Annotating multilingual sentences in „America Is Not The Heart“ by Elaine Castillo

Working with Google Collab to do the sentence annotations wasn’t so scary to me because I was already familiar with some coding/programming and linguistics from my bachelor. However, I haven’t worked with both in combination like this before, so that was a new and interesting experience for me. I had no real problems working with the program, some difficulties only occured when trying to run multiple collab notebooks at the same time (I had to save and close some before moving on to new ones!).

I chose a few sentences from the novel „America Is Not The Heart“ by Elaine Castillo, some sentences are mostly English with a few Tagalog loanwords (which are all food-related items), some Tagalog sentences with some English words and some completely Tagalog sentences. From my first observations I could tell that the program had no idea how to deal with the Tagalog words or sentences. On a positive note, the program at least annotated the English parts correctly from what I could see.

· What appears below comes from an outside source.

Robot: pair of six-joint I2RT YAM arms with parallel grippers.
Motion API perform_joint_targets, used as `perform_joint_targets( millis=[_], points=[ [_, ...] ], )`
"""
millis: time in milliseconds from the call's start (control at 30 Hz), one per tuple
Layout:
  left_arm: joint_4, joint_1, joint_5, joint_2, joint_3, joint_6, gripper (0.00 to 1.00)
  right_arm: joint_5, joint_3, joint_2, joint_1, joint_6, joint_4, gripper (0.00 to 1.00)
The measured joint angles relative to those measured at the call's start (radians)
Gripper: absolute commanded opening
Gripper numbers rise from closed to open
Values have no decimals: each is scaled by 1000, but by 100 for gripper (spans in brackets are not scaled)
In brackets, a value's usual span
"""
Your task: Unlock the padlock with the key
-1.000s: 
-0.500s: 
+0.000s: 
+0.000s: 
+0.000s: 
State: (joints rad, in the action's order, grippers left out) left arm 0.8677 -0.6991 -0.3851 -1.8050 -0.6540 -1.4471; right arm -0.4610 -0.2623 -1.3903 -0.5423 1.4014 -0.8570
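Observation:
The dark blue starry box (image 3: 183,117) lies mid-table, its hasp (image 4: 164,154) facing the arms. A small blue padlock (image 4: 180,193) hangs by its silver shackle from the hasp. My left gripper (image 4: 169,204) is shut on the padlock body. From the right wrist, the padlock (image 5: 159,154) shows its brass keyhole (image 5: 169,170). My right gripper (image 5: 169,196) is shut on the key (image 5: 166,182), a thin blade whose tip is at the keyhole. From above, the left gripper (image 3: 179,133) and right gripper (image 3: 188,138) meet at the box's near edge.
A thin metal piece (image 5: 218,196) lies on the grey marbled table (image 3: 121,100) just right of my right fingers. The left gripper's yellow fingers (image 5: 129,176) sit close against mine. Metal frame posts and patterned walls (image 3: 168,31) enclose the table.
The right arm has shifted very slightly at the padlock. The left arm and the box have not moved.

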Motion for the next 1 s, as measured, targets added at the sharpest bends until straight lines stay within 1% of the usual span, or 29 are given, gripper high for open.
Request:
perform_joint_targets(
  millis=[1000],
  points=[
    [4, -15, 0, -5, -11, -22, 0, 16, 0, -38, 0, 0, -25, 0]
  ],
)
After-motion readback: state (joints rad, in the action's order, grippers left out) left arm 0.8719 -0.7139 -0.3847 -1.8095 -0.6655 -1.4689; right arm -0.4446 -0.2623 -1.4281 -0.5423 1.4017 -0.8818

As a visualization, I copied the sentence into an excel table with the annotations and dependency relations that the program provided. The yellow highlighted bit is my attempt at giving a slightly more correct version of the word categories with a rough translation. I did not attempt my own dependeny relations for lack of grammatical knowledge, but I would guess that it should look very different than the current one.

Either way i found it very interesting with how the program dealt with the sentences!

Dieser Beitrag wurde unter Allgemein, Blog posts, Student entries, Writing across Languages abgelegt und mit , verschlagwortet. Setze ein Lesezeichen auf den Permalink.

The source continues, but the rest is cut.